## WHAT THE TASK REQUIRES
Apart from the pictures, the listing is to be returned exactly.

***** GIVEN MATERIAL

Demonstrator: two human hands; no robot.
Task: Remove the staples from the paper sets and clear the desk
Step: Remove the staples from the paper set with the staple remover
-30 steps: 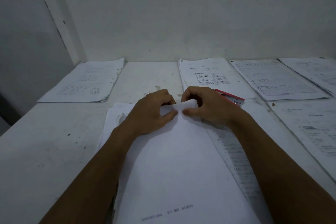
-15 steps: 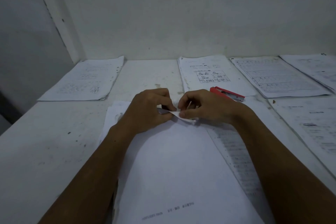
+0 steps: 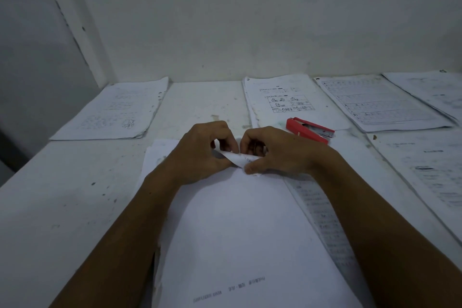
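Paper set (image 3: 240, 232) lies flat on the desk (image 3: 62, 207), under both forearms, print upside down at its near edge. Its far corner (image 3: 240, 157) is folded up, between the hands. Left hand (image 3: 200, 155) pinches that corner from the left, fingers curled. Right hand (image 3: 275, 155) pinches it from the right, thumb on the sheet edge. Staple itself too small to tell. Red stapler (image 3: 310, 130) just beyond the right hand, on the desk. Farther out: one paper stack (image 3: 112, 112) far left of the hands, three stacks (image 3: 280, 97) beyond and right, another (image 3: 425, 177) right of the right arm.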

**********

## RESULT
Demonstrator: two human hands; no robot.
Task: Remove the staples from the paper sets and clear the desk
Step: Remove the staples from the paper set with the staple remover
-30 steps: 
-15 steps: 
+0 steps: 
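Paper set (image 3: 240, 232) lies flat on the desk (image 3: 62, 207), under both forearms, print upside down at its near edge. Its far corner (image 3: 240, 157) is folded up, between the hands. Left hand (image 3: 200, 155) pinches that corner from the left, fingers curled. Right hand (image 3: 275, 155) pinches it from the right, thumb on the sheet edge. Staple itself too small to tell. Red stapler (image 3: 310, 130) just beyond the right hand, on the desk. Farther out: one paper stack (image 3: 112, 112) far left of the hands, three stacks (image 3: 280, 97) beyond and right, another (image 3: 425, 177) right of the right arm.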

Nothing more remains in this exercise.